Would also love to hear if you’ve tried it and found roadblocks, or you’re planning to add OpenTelemetry to some of your stack in the next few months.
Sometimes it feels like what unites the CNCF projects Kubernetes and OpenTelemetry is that everyone talks about them and not everyone actually uses it.
Roadblocks: - Some backend providers still don't support opentelemetry format. Notably the number that do support it have increased dramatically over the past year. For those who don't natively support opentelemetry, you'll likely want to use the opentelemetry collector to translate to the format of choice - There's a fair amount of difference in maturity level depending on the language you're using. For example, python's opentelemetry ecosystem is very mature whereas rust's ecosystem was lagging behind. - Tracing is probably the strongest aspect. While metrics and logs are supported, they're definitely lag behind in terms of the TLC they're given
Tidbits of note: - Opentelemetry collector has rapidly become the go-to agent of choice. It has leapfrogged vector.dev in terms of features, and I'm seeing some enterprises choose to use it as their customer-facing agent (ie GCP's agents are clearly opentelemetry + plus some extras) - As more companies support opentelemetry as a format, there's less of a need for opentelemtry's format translation feature.

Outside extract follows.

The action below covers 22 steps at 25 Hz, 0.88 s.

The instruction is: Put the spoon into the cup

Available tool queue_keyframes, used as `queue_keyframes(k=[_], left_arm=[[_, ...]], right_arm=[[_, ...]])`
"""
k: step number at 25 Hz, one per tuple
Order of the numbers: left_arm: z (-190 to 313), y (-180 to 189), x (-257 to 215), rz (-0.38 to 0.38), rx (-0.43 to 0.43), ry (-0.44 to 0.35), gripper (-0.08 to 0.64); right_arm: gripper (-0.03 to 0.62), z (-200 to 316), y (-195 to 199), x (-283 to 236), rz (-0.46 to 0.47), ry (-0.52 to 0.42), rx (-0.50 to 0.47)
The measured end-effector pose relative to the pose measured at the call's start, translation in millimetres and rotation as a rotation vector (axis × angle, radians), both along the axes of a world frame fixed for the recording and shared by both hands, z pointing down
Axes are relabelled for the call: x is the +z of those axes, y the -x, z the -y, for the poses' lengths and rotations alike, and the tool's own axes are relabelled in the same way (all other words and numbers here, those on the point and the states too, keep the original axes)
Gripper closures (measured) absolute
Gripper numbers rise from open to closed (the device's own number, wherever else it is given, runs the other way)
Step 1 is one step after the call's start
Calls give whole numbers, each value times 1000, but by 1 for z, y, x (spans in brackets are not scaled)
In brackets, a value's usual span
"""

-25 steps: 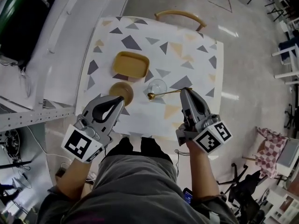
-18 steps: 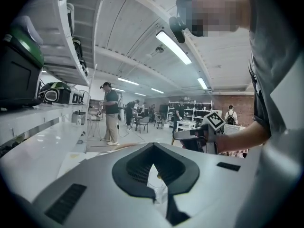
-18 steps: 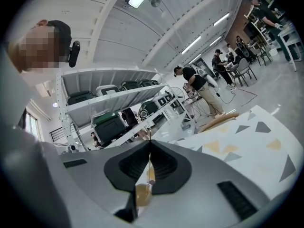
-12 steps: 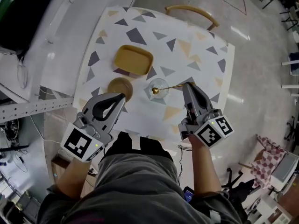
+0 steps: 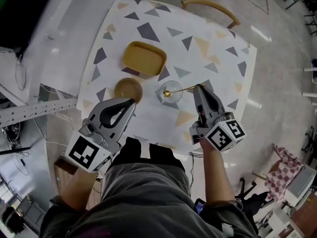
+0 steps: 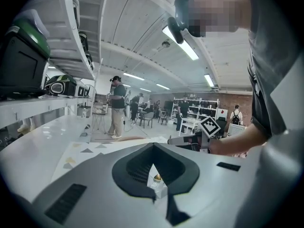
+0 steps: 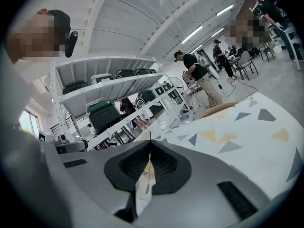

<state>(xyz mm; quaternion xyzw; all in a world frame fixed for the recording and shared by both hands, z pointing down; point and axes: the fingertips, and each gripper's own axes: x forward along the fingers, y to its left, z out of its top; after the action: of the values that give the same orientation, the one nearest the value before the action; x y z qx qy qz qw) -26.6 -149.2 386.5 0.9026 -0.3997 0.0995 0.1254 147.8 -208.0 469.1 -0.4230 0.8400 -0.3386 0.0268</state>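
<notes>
A gold spoon (image 5: 179, 90) is held level by its handle end in my right gripper (image 5: 197, 87), which is shut on it. The spoon's bowl hangs over the mouth of the clear glass cup (image 5: 172, 97) standing mid-table. In the right gripper view the thin handle (image 7: 147, 179) runs down between the shut jaws. My left gripper (image 5: 131, 102) is shut and holds nothing, its tips just near of the brown bowl. Through its jaw gap, the left gripper view shows the spoon's gold bowl (image 6: 156, 177) at the glass.
The white table (image 5: 213, 58) has grey and tan triangles. A yellow tray (image 5: 143, 59) lies at its far left and a brown bowl (image 5: 128, 89) sits left of the cup. A wooden chair back (image 5: 210, 6) curves behind the far edge. Metal shelving stands at the left.
My right gripper has carried the spoon a little farther in, so its bowl went from beside the near side of the cup to over the cup's mouth. The left gripper stayed shut.
</notes>
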Motion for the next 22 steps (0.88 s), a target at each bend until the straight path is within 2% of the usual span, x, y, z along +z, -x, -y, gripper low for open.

I think the fundamental issue for the DX is that it’s trying to do everything everyone might want out of all of the observability signals. That’s a useful and laudable goal but it means that everything is configurable and it sometimes feels like there are too many knobs that you can and must adjust to get it to do what you want.
This was for a large email platform. We receive billions of API calls to send mail. Any particular call may send out to a thousand recipients. Recipient inboxes may not respond for 3 days, and we let you schedule your send 3 days out. We wanted all traces so any customer could contact us and we could debug their issue. OpenTracing is not good for this problem as it likes smaller time windows and does better with one request to one response and often requires sampling.

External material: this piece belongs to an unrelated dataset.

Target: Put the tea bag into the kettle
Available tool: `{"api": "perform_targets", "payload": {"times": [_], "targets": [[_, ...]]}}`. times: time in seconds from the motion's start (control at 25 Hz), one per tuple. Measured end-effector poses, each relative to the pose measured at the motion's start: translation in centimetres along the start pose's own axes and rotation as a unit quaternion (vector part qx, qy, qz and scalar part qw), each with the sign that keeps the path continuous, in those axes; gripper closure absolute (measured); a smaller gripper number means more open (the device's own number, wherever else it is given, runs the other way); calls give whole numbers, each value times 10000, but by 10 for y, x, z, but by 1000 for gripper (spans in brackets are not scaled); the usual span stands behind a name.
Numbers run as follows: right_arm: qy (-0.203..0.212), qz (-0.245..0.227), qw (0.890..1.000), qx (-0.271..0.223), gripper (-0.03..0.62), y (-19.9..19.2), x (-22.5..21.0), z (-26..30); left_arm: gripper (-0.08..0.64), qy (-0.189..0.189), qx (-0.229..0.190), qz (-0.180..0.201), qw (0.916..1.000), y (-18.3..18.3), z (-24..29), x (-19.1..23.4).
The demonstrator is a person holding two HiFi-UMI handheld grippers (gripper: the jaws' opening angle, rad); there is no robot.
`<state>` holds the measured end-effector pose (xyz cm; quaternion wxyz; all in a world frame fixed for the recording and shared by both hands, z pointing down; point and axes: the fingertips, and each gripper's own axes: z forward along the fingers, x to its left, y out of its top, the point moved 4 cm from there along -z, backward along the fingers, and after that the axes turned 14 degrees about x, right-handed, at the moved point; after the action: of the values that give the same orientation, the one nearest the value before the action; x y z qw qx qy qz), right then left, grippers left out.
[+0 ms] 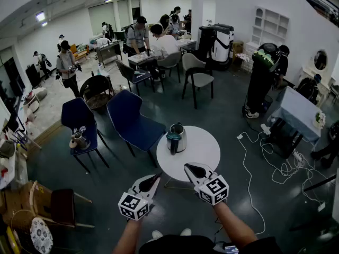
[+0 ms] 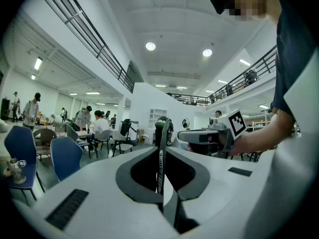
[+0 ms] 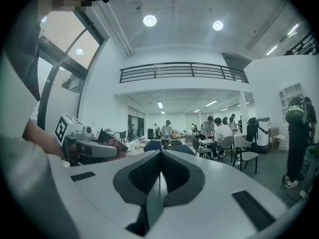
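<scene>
A steel kettle (image 1: 176, 137) with a dark lid and handle stands on the round white table (image 1: 204, 147), toward its left side. No tea bag shows in any view. My left gripper (image 1: 156, 177) hovers off the table's near left edge with its jaws pressed together and nothing visible between them. My right gripper (image 1: 187, 166) is over the table's near edge, just right of the kettle, also shut and empty. The left gripper view shows its shut jaws (image 2: 161, 153) and the right gripper (image 2: 209, 136) beside them. The right gripper view shows its shut jaws (image 3: 160, 163) and the left gripper (image 3: 87, 146).
Two blue chairs (image 1: 130, 118) (image 1: 79, 119) stand left of the table; the farther one carries a small glass teapot (image 1: 78, 139). White cables (image 1: 249, 165) trail over the floor at right. People sit and stand around tables (image 1: 159, 49) farther back.
</scene>
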<state>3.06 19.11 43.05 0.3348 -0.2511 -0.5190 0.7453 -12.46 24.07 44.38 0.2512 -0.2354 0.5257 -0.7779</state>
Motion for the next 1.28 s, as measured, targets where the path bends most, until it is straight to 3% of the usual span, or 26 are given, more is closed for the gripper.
{"api": "perform_targets", "payload": {"times": [0.6,1.28], "targets": [[-11,111,9998,-145,577,-20,-16,-43,529,-88,-30,40,9999,-4,19,-49],[-24,262,9996,-94,577,-41,-36,-59,529,-20,58,-116,9999,-17,34,-62]]}}
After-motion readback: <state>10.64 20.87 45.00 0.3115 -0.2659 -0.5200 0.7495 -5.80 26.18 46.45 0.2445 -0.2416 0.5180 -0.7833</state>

We were able to make some choices and were able to instrument a lot of the system. From the instrumentation, we cut out retries, delayed responses, multiplexed requests, and the like. But running this was wildly expensive still, so we started sampling more and more aggressively. It was an upward fight the entire time to implement and get data from the traces. Multiple teams had to work together to connect traces from start to finish across different services and stacks. It didn't help that management would only give us token amounts of time to keep implementing it as other projects would be prioritized.
We ended up keeping our older system. Each message has metadata, including a list of times and/or durations of internal actions. This metadata is recorded to our metric systems after we are done handling the request. We don't get cool flamegraphs, interesting relationships exposed, and a whole lot of cool things that OTel can do. But we know what parts of our system cause a bottleneck and when and for who, though sometimes we have to dig to see it.
Overal I am very happy with it. I would recommend it.
Good: - I like that with Otel you can build a vendor agnostic architecture. By that I mean you could easily swap visualization tool and you are not depending on a vendors own agent. - It works. - lots of plugins, receivers, processors and exporters. - run it as deployment or run it also as agent you can get k8 metrics.
Cons: - Documentation can be improved. There is the website and then is their GitHub repo. To me it feels like the website only explains the architecture and some components, but to implement it you need to read the readme and values.yml in the GitHub repo from the various receivers and exporters. - for some it this might be a con. It doesn’t have a ui. Like Calyptia Core
I haven’t tried the auto instrumentation. That is still on the to do list.